# GPU Optimization Example
This notebook demonstrates techniques for optimizing GPU performance using CUDA and `pycuda`.
- **Memory Optimization Techniques:**
  - Reducing memory bandwidth usage.
  - Effective use of shared memory.
- **Thread and Block Management:**
  - Maximizing occupancy.
  - Avoiding divergence.
- **Profiling Tools:** NVIDIA Nsight.

**Steps:**
1. Install necessary libraries.
2. Define and run CUDA kernel using `pycuda`.
3. Analyze optimization techniques in the code.

In [None]:
!pip install pycuda

In [None]:
import pycuda.driver as cuda
import pycuda.autoinit
import numpy as np
from pycuda.compiler import SourceModule
import time

# Define the CUDA kernel
kernel_code = """
__global__ void matrix_add_optimized(float *a, float *b, float *c, int N) {
    // Shared memory for blocks
    __shared__ float shared_a[256];
    __shared__ float shared_b[256];
    
    int tid = threadIdx.x;  // Thread ID within the block
    int gid = blockIdx.x * blockDim.x + threadIdx.x;  // Global thread ID
    
    if (gid < N) {
        // Load data into shared memory
        shared_a[tid] = a[gid];
        shared_b[tid] = b[gid];
        __syncthreads();  // Ensure all threads in the block load data
        
        // Perform addition
        c[gid] = shared_a[tid] + shared_b[tid];
    }
}
"""

# Compile the CUDA kernel
mod = SourceModule(kernel_code)
matrix_add_optimized = mod.get_function("matrix_add_optimized")

# Define matrix size
N = 1024 * 1024
a = np.random.rand(N).astype(np.float32)
b = np.random.rand(N).astype(np.float32)
c = np.zeros_like(a)

# Allocate device memory
a_gpu = cuda.mem_alloc(a.nbytes)
b_gpu = cuda.mem_alloc(b.nbytes)
c_gpu = cuda.mem_alloc(c.nbytes)

# Copy data to device
cuda.memcpy_htod(a_gpu, a)
cuda.memcpy_htod(b_gpu, b)

# Define block and grid sizes
block_size = 256
grid_size = (N + block_size - 1) // block_size

# Measure execution time
start_time = time.time()

# Launch the kernel
matrix_add_optimized(
    a_gpu, b_gpu, c_gpu,
    np.int32(N),
    block=(block_size, 1, 1), grid=(grid_size, 1)
)

# Copy result back to host
cuda.memcpy_dtoh(c, c_gpu)

end_time = time.time()

# Verify results
print("First 10 elements of c:", c[:10])
print("Execution Time:", end_time - start_time, "seconds")

# Clean up
a_gpu.free()
b_gpu.free()
c_gpu.free()

### Explanation of Optimizations
#### **Memory Optimization Techniques**
1. **Reducing Memory Bandwidth Usage:**
   - Data is loaded into shared memory (`shared_a` and `shared_b`) from global memory. Shared memory is much faster than global memory.
   - Threads within a block use shared memory to perform the addition, reducing the number of global memory accesses.

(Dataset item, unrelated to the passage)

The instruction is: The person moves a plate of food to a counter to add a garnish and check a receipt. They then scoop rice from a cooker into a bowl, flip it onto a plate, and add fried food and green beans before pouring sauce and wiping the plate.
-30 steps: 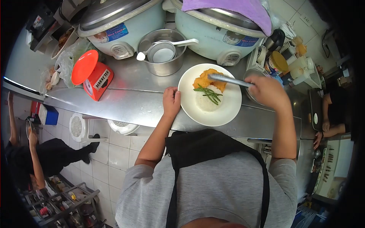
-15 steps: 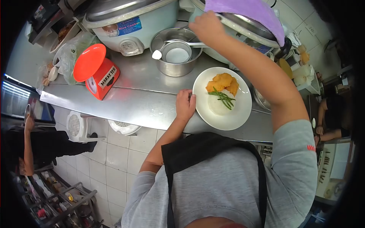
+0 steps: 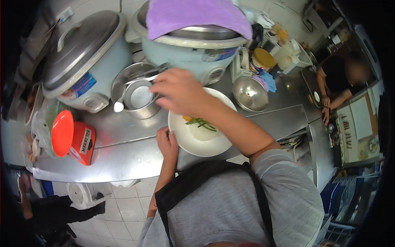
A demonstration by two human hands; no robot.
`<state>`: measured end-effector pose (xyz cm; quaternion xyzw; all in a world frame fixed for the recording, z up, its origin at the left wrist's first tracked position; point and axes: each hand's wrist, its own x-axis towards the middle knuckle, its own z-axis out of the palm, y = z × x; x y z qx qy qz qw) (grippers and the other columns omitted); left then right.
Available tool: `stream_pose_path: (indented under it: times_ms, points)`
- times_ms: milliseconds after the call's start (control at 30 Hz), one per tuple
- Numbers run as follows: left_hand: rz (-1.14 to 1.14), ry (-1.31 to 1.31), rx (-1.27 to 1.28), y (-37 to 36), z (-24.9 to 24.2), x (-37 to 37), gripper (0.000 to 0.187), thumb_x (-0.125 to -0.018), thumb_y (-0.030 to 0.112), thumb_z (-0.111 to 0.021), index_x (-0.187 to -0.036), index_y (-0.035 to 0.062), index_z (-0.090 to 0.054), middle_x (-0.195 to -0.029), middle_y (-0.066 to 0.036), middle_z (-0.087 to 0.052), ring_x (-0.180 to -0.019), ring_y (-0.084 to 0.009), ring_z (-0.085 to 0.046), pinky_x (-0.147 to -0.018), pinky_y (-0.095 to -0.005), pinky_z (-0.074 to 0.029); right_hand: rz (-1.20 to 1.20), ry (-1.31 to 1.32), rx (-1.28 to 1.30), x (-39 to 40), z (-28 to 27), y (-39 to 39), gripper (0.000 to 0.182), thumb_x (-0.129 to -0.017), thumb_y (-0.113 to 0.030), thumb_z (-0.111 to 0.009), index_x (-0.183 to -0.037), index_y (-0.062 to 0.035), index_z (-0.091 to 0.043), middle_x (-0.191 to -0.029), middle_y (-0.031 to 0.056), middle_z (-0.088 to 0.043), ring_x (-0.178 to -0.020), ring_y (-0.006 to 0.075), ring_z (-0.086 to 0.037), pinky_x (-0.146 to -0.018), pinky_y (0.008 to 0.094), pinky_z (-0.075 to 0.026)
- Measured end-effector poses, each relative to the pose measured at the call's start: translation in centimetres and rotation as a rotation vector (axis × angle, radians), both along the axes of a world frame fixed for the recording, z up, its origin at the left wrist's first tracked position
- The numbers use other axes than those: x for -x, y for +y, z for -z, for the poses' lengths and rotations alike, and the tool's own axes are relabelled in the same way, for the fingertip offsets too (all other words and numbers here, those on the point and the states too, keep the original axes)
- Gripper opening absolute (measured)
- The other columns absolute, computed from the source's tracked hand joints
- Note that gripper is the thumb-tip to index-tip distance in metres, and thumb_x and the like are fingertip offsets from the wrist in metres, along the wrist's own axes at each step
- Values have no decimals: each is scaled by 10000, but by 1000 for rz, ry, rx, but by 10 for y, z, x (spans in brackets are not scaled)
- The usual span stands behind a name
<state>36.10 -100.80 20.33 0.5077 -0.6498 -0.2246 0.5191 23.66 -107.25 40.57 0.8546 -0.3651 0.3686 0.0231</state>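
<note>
Since half a second ago the right hand [image 3: 177,91] has come back from the far rice cooker's lid and now hangs over the 11 o'clock edge of the plate [image 3: 193,142], just beside the steel bowl [image 3: 133,82]. Its fingers curl downward; whether they grip anything I cannot tell. The left hand [image 3: 166,142] is at the plate's 9 o'clock rim, fingers pressed on the edge, as before. Rice [image 3: 204,133], green beans [image 3: 203,122] and a bit of orange cutlet [image 3: 187,118] show on the plate, partly hidden by the right forearm. A small bowl [image 3: 140,95] and a white spoon [image 3: 119,106] sit inside the steel bowl. The plate rests near the front of the steel desk [image 3: 119,152]. At 9 o'clock stands a red scale [image 3: 76,138]; at 12 o'clock a cooker with a purple cloth [image 3: 193,16] on it.
</note>
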Motion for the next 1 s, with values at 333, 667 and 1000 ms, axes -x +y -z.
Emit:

2. **Effective Use of Shared Memory:**
   - Each thread loads a part of the data into shared memory. The `__syncthreads()` ensures all threads have loaded their respective data before proceeding.

#### **Thread and Block Management**
1. **Maximizing Occupancy:**
   - The grid and block sizes are calculated dynamically. `block_size` is chosen as 256, which is a multiple of the warp size (32), ensuring optimal GPU utilization.

2. **Avoiding Divergence:**
   - The kernel avoids divergent branching by using a single condition (`if gid < N`) that all threads in the block evaluate consistently.

#### **Profiling Tools**
To profile this code:
1. Download the script (`matrix_add.cu`) or run equivalent CUDA code on your local machine.
2. Use **NVIDIA Nsight Systems** or **NVIDIA Nsight Compute** to analyze kernel execution time, memory throughput, and thread utilization.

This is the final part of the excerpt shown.